▼

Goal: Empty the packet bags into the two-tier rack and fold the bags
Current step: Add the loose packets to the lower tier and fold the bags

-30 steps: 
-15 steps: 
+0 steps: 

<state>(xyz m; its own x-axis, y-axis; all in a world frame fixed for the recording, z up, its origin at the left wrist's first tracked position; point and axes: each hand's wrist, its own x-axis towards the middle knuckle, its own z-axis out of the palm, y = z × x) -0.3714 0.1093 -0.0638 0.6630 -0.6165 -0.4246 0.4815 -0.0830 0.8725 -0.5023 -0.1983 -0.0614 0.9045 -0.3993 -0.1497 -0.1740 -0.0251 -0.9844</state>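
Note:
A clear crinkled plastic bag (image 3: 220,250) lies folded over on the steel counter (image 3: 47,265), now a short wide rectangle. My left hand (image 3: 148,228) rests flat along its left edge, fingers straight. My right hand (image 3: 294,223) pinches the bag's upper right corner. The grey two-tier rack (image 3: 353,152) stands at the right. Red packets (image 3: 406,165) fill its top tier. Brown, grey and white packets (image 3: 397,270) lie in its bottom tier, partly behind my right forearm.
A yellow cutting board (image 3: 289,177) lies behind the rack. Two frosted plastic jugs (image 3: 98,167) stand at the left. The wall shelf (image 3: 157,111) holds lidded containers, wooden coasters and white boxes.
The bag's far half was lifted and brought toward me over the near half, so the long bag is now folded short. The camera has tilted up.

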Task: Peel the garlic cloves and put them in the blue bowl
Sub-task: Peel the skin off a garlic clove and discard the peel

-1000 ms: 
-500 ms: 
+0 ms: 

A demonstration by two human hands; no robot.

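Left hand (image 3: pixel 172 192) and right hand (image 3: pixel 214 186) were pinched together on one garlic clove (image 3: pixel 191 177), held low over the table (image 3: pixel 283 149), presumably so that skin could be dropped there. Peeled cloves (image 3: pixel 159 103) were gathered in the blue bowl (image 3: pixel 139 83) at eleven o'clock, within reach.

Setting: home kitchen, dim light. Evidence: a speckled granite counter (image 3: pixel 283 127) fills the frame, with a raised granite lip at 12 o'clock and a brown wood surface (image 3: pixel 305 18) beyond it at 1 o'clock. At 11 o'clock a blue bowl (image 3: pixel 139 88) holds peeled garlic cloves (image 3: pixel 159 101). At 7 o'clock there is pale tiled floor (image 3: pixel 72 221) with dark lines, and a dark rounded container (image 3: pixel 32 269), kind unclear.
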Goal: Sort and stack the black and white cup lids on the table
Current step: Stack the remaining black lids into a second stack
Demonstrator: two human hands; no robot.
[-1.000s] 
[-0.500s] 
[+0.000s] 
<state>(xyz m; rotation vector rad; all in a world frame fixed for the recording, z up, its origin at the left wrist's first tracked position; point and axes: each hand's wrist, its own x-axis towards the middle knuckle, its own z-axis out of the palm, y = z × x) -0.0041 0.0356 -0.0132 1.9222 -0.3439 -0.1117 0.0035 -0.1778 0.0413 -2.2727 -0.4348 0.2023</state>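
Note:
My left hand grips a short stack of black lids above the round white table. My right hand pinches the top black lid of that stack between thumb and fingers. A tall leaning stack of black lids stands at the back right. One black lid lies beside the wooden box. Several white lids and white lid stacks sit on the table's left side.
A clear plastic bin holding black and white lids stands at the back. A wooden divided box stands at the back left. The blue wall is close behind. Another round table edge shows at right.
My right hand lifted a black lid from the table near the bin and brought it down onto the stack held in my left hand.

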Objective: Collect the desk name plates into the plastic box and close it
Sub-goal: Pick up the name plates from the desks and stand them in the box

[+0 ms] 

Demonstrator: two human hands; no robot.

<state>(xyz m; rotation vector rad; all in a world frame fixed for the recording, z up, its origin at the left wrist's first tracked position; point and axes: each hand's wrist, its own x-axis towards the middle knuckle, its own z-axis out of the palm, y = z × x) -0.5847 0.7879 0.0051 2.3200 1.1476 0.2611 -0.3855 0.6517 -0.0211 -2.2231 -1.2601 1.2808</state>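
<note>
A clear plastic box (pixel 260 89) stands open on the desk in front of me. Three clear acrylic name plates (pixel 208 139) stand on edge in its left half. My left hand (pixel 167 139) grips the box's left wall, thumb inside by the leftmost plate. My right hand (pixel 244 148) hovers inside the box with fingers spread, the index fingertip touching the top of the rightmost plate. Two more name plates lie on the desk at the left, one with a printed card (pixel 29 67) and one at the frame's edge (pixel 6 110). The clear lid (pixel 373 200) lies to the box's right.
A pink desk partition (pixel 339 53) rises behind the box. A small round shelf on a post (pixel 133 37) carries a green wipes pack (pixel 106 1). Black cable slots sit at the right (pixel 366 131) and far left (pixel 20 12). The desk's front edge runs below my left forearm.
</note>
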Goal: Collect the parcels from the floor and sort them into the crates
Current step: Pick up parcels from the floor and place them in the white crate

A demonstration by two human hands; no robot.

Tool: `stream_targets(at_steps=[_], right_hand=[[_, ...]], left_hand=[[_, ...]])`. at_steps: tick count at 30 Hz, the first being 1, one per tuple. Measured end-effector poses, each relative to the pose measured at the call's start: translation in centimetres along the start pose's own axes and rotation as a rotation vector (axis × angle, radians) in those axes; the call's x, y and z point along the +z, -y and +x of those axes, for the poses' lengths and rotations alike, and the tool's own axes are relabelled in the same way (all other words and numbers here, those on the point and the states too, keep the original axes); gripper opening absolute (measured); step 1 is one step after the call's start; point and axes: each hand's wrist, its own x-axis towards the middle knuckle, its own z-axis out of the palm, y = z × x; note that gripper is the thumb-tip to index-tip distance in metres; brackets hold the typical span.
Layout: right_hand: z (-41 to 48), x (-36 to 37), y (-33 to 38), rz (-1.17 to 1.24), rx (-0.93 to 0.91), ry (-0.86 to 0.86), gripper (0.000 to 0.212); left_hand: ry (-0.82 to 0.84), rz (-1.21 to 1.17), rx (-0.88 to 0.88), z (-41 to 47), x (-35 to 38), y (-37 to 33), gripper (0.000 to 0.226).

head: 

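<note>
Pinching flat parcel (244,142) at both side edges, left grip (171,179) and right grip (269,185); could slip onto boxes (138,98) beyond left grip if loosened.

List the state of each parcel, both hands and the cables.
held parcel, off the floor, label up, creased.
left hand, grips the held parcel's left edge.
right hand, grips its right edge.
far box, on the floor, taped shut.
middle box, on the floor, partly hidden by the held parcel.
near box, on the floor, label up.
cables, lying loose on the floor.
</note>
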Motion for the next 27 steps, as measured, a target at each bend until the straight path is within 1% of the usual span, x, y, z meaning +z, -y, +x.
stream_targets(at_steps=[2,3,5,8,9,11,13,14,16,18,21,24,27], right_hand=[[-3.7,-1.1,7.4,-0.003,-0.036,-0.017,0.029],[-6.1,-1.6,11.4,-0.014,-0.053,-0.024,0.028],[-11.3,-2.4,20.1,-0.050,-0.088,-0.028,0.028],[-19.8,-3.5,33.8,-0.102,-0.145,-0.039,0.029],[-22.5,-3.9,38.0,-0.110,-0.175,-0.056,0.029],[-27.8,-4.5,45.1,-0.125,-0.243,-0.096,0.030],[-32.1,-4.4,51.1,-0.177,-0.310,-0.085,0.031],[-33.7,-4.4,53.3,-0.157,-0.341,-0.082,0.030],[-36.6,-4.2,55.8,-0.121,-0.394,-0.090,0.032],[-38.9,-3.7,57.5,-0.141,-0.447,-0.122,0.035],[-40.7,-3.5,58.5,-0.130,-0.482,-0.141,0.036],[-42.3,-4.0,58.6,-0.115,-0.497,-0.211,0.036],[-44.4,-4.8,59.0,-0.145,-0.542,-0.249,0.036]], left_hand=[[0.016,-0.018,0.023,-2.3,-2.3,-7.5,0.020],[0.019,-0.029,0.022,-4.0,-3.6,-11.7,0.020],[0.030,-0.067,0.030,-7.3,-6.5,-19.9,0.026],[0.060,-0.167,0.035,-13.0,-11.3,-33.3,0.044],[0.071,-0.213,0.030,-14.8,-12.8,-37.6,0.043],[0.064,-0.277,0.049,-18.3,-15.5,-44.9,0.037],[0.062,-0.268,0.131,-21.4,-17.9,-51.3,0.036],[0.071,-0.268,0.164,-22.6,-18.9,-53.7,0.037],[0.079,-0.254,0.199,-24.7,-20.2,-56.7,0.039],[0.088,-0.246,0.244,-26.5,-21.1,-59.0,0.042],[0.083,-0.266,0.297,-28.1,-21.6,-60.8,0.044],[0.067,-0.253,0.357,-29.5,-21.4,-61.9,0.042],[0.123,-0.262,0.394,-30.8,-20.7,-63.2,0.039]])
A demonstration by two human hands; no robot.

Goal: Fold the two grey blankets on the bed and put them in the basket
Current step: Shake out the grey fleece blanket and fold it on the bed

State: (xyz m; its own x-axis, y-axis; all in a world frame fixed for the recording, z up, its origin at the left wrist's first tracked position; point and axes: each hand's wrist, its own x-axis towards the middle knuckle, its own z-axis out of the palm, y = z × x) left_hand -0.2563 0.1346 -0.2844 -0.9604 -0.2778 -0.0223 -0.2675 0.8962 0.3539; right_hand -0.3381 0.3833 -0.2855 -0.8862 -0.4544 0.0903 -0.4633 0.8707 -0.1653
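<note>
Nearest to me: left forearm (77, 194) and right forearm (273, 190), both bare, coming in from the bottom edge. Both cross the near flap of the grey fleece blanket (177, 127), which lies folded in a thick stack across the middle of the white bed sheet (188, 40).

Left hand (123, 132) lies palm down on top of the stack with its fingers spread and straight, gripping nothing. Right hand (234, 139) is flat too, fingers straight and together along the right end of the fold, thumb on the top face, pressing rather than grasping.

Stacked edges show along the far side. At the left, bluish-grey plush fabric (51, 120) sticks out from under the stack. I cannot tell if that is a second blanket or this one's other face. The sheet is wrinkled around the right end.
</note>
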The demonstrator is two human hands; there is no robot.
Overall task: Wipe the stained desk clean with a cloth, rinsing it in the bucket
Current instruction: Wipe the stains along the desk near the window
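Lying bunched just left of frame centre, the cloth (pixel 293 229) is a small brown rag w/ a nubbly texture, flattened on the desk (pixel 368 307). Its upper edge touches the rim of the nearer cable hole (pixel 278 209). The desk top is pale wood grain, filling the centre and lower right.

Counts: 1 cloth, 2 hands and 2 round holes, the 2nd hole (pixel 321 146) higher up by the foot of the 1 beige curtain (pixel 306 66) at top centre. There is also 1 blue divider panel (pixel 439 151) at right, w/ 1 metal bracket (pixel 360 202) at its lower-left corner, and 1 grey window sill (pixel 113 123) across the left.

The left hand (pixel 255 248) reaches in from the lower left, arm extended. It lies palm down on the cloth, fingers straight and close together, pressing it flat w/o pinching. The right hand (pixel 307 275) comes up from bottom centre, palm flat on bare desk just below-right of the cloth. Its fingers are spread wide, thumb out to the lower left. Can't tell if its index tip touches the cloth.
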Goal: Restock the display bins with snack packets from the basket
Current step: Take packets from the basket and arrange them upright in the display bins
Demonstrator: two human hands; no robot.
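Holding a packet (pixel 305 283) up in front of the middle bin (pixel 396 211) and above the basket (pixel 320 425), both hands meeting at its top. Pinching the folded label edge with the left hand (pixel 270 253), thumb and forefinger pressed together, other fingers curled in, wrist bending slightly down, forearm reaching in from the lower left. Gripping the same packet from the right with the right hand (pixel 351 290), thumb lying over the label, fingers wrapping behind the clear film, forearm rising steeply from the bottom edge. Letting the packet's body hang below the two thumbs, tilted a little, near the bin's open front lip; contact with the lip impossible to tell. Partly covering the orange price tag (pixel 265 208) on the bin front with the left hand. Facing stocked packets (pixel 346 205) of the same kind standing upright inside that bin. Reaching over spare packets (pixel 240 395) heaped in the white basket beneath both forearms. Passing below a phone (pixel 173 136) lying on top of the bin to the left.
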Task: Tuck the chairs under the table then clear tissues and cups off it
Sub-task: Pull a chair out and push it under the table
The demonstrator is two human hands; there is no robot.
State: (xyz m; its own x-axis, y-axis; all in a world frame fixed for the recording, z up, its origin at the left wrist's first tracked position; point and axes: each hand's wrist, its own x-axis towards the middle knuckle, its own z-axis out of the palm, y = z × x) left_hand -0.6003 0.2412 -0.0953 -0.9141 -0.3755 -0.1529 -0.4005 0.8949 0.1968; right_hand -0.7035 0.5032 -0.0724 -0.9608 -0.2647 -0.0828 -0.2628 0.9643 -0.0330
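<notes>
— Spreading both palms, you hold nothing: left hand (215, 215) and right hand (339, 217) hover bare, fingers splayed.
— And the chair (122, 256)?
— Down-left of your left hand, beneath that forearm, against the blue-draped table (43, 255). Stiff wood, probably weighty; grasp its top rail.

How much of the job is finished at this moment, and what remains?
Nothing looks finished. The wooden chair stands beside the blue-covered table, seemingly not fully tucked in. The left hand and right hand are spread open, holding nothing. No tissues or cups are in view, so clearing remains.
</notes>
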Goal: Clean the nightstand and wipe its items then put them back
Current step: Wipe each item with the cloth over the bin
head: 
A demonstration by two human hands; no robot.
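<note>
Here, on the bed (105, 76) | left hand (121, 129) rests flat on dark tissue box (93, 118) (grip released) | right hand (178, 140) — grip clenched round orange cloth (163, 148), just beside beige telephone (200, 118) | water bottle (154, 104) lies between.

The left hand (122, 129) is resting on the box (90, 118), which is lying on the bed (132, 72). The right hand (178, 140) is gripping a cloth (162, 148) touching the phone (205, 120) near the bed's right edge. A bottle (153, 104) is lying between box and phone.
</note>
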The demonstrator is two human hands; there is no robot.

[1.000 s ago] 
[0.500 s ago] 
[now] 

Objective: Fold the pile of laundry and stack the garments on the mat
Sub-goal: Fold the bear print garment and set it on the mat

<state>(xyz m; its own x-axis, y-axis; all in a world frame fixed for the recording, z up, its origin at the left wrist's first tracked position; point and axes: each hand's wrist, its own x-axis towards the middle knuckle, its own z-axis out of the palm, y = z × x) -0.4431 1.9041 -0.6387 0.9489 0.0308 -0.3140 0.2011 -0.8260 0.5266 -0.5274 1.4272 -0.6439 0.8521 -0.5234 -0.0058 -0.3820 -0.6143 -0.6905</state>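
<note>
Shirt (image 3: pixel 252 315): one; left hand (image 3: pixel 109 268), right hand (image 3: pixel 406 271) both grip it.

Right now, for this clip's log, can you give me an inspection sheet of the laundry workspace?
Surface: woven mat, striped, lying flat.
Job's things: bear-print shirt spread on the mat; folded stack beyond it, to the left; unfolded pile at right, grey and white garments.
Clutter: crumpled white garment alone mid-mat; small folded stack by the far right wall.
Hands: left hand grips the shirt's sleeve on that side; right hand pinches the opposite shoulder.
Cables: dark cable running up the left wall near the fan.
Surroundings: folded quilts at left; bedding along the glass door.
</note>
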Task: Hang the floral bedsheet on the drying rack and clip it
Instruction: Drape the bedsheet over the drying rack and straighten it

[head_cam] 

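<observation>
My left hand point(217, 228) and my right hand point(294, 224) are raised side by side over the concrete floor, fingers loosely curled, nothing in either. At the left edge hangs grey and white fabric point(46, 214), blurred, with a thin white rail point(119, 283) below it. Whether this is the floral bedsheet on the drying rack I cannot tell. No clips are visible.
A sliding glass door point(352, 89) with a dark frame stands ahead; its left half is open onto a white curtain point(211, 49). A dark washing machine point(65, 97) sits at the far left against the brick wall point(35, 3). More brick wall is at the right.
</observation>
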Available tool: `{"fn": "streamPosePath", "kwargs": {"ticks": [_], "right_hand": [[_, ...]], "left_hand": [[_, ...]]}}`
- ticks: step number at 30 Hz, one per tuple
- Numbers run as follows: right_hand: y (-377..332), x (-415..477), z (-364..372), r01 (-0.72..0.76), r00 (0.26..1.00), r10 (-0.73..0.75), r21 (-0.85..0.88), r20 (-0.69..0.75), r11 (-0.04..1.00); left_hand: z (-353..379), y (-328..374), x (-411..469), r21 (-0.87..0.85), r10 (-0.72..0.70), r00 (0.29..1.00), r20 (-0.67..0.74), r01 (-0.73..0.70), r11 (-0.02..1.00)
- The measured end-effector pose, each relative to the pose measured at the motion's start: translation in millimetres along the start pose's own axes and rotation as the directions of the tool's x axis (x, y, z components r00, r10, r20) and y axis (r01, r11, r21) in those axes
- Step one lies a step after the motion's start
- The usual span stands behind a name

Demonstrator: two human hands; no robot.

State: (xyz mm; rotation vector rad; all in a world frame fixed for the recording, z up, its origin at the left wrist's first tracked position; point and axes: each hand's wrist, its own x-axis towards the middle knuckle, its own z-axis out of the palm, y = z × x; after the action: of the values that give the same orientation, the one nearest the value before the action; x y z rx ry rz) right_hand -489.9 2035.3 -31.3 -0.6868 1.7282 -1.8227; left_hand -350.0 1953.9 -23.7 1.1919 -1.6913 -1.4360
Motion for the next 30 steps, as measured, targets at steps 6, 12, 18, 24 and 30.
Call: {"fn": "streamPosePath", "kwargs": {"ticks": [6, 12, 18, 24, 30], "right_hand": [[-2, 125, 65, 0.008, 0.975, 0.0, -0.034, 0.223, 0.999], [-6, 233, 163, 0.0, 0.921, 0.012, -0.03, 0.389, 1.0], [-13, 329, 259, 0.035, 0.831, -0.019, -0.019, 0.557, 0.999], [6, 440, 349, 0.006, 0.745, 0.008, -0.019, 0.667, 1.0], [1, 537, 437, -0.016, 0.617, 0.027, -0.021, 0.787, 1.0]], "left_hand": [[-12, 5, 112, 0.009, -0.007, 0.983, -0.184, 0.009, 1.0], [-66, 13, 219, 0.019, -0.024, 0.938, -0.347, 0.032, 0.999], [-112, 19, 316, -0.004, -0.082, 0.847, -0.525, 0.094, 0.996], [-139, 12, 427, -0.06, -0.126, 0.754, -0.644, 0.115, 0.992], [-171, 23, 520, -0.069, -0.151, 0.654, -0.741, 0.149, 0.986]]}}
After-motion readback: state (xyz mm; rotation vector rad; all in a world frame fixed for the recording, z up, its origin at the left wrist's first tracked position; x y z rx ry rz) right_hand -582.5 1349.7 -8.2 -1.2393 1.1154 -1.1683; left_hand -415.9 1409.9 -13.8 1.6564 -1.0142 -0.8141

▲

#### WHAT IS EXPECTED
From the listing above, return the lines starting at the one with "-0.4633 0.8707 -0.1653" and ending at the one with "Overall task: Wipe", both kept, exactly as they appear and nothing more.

#### COMPLETED EXERCISE
State: (xyz m; its own x-axis, y-axis; all in a world frame fixed for the recording, z up, its origin at the left wrist's first tracked position; point and axes: each hand's wrist, its own x-axis towards the middle knuckle, its own z-axis out of the palm, y = z × x) left_hand -0.2563 0.1346 -0.2844 -0.9604 -0.2778 -0.0223 -0.2675 0.8962 0.3539; right_hand -0.3381 0.3833 -0.2855 -0.8862 -0.4544 0.0903 -0.4633 0.8707 -0.1653
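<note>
Nearest to me: left forearm (77, 194) and right forearm (273, 190), both bare, coming in from the bottom edge. Both cross the near flap of the grey fleece blanket (177, 127), which lies folded in a thick stack across the middle of the white bed sheet (188, 40).

Left hand (123, 132) lies palm down on top of the stack with its fingers spread and straight, gripping nothing. Right hand (234, 139) is flat too, fingers straight and together along the right end of the fold, thumb on the top face, pressing rather than grasping.

Stacked edges show along the far side. At the left, bluish-grey plush fabric (51, 120) sticks out from under the stack. I cannot tell if that is a second blanket or this one's other face. The sheet is wrinkled around the right end.
</note>
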The demonstrator is two human hands; there is no robot.
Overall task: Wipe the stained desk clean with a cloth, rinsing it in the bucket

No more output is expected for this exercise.